I have multiple concerns about the current proposal.
The current specification states the use of GZIP for compression for the whole bitstring. This algorithm compresses bitstring into a series of Huffman-compressed blocks. I agree this is a reasonable choice from the size-efficiency point of view.
However, I think the current discussion lacks some implementation considerations. This includes where the entire list is kept and how the verifier efficiently accesses a revocation bit. Will the verifier need to retrieve the whole status list? I understand we are discussing this in a technology-neutral manner as far as possible. Still, we need to consider implementation details if we start discussing how to treat bits and compression.
There are two points of view I want to share here.

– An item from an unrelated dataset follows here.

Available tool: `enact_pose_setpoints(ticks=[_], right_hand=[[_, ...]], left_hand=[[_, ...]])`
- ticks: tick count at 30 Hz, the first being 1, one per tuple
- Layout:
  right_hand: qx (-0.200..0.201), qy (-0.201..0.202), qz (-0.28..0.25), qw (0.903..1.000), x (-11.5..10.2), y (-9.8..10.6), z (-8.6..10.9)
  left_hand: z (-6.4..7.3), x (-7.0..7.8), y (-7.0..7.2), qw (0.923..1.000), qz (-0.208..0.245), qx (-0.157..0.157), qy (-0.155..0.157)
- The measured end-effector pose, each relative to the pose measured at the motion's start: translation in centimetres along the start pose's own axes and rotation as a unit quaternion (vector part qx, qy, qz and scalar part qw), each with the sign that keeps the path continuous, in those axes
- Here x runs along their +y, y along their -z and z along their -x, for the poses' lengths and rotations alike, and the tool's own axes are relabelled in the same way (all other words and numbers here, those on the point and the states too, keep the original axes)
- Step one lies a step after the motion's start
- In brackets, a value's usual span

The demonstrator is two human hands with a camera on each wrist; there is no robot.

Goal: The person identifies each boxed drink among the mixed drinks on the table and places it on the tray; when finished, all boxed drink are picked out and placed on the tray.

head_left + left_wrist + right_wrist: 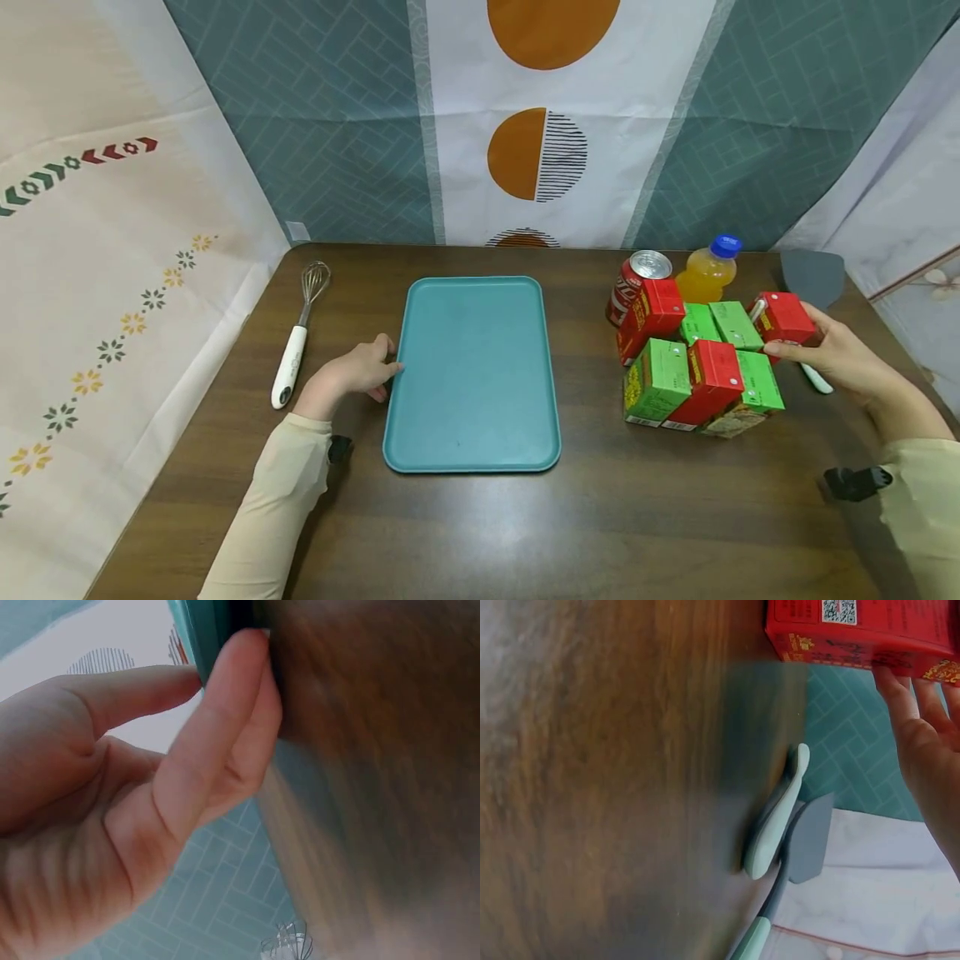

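My left hand is at the left edge of a teal rectangular tray. In the left wrist view, thumb and fingertips pinch the tray's rim. On the far right, my right hand grips a red drink carton between thumb and fingers. The right wrist view has this red carton above the fingertips, printed with a QR code. Left of it stands a tight group of green cartons and red cartons; the held one overlaps their right side in the head view.
Behind the cartons stand a red soda can and an orange juice bottle with a blue cap. A grey spatula lies at the far right, beside a pale-green-handled utensil. A whisk lies left of the tray.
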State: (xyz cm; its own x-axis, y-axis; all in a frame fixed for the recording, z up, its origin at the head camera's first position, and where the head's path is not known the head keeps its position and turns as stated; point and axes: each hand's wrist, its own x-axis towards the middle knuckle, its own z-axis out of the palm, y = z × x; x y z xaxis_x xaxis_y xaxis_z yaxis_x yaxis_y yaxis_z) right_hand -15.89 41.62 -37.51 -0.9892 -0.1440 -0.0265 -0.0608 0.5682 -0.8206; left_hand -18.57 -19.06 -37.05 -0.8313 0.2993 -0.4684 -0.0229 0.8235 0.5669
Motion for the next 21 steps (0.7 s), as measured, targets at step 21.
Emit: enact_pose_setpoints(ticks=[21], right_hand=[[0.221,0.032,-0.167,0.9604,-4.6,0.0,3.6]], left_hand=[[-0.7,-0.1,-0.1,0.9988,0.046,0.009,-0.015]])
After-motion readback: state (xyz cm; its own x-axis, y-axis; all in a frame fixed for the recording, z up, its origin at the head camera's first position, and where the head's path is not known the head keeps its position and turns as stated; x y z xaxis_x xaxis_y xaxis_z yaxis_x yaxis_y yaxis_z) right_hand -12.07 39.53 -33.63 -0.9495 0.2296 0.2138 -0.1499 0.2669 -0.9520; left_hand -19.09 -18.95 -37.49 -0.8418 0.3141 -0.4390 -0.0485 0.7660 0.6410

The expected transaction model does not match blockchain-like storage
This scheme (compressing the entire bitstring) is unsuitable if the maintainer wants to record the status list data onto a blockchain-like ledger. We can't know how frequently the maintainer will update the list. In a worst-case scenario, the maintainer must continuously replace the entire status list on the storage. This is acceptable for a typical file system since replacement of the file contents is almost zero cost. But for a blockchain-like ledger, the cost will be hard to ignore.
From this point of view, I think how the data model looks and how the bits are stored need to be discussed separately.

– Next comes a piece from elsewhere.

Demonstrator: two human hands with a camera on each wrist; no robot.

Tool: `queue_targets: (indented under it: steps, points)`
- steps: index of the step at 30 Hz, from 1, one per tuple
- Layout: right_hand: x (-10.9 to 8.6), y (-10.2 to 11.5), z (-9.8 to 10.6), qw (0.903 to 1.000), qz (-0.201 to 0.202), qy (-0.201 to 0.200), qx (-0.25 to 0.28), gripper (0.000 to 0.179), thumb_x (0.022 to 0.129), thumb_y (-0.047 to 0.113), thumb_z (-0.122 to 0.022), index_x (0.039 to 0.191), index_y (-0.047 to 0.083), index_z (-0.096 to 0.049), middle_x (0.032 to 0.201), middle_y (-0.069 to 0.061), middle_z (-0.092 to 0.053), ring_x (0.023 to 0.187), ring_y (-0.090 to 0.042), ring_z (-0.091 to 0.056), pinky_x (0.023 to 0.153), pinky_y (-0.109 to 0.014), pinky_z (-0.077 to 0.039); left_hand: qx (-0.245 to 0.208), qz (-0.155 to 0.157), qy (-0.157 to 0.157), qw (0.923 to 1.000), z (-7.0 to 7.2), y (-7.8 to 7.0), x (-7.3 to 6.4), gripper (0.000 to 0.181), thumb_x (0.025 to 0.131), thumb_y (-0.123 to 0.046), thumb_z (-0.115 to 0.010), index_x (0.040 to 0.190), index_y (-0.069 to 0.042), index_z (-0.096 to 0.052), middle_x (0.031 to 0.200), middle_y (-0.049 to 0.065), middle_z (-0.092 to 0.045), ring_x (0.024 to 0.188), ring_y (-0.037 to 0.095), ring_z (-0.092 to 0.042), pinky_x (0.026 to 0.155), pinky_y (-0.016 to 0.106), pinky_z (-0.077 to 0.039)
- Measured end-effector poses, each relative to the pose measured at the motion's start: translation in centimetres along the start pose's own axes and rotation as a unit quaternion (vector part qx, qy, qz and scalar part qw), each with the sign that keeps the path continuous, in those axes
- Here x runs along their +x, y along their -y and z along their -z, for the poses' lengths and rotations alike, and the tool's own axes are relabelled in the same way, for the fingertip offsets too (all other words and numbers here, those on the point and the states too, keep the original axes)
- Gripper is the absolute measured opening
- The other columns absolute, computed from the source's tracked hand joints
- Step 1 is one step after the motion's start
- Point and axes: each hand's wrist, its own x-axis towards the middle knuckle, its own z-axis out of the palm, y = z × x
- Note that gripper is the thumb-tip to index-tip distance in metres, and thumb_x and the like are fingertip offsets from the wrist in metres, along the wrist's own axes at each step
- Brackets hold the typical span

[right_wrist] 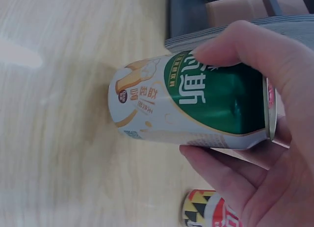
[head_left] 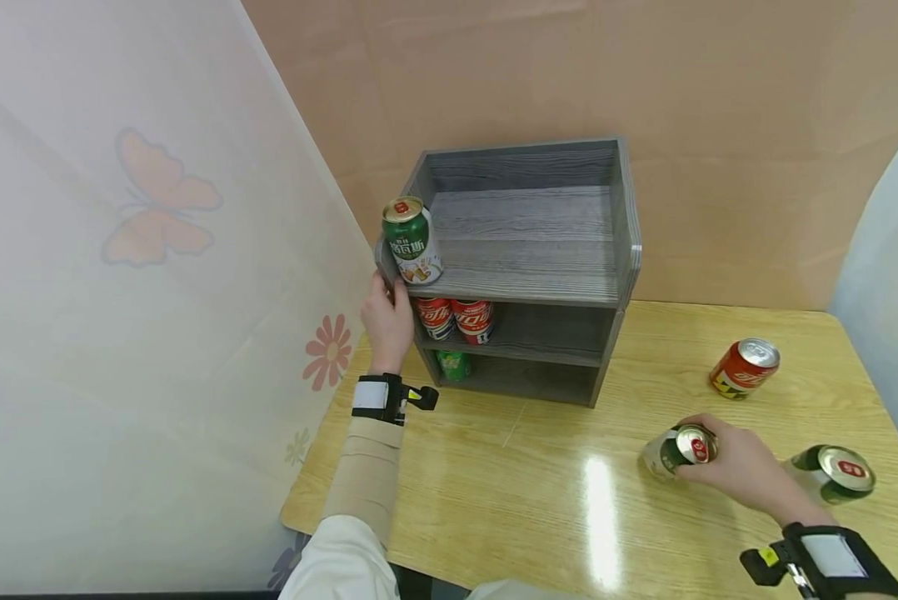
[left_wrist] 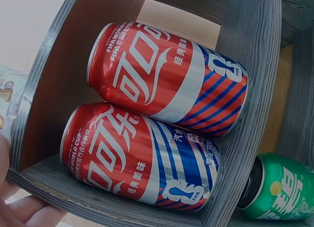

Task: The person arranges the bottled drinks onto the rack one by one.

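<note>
My right hand grips a green-and-white drink can around its upper part, thumb on one side and fingers on the other. The can is upright, close over the table at the right. My left hand holds the left side panel of a grey wooden shelf, fingers on its outer face. Just above that hand, another green-and-white can stands on the top tier's left front. Two red cola cans stand side by side on the middle tier, with a green can on the tier below.
A red can stands on the wooden table beyond my right hand. Another green-and-white can is beside my right wrist. A patterned white wall borders the left side, and a brown backdrop rises behind the shelf.
</note>
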Motion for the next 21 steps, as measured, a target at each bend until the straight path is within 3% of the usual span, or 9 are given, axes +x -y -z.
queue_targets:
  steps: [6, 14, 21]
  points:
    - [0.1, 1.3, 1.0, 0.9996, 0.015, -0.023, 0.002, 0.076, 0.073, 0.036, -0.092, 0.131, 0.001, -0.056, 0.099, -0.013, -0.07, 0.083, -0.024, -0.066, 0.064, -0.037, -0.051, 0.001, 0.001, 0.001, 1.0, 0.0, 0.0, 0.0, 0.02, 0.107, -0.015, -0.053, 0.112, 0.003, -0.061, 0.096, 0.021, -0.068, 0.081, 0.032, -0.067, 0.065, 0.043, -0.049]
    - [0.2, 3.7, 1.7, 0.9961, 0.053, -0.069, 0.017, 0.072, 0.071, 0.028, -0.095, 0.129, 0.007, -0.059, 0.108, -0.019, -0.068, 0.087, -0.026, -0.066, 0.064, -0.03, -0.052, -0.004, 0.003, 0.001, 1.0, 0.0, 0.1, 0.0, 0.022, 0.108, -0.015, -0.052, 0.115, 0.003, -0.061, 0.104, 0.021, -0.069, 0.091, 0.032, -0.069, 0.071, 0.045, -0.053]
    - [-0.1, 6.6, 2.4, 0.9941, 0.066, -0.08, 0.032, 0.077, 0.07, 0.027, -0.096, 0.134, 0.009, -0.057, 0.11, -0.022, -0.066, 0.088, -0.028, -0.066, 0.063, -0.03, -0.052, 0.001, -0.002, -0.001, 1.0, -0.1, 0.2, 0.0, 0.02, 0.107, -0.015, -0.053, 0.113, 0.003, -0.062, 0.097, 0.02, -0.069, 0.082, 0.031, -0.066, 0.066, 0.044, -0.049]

The memory and storage requirements
It looks like there is an assumption of the model using the list to fetch the entire list, verify, uncompress, and find a bit. From a client who wants a single bit, this is not acceptable if the size of the status list is considerably large. Some numbers are mentioned in the current specification, but are these assumptions safe? Do we need to have another specification support a large number of certificates? For example, with GZIP, the decoder needs to keep the Huffman tree in the block header in memory. Suppose the memory footprint for a verifier runtime on an IoT device needs to be very low. In that case, the verifier code needs to scan the bitstring while decompressing the sequence of blocks one by one, not just decompress and read a bit. Depending on the environment, this can be a real headache.
While the use of bitstring is attractive from a privacy point of view, we need to find a better way to serialize and compress the data.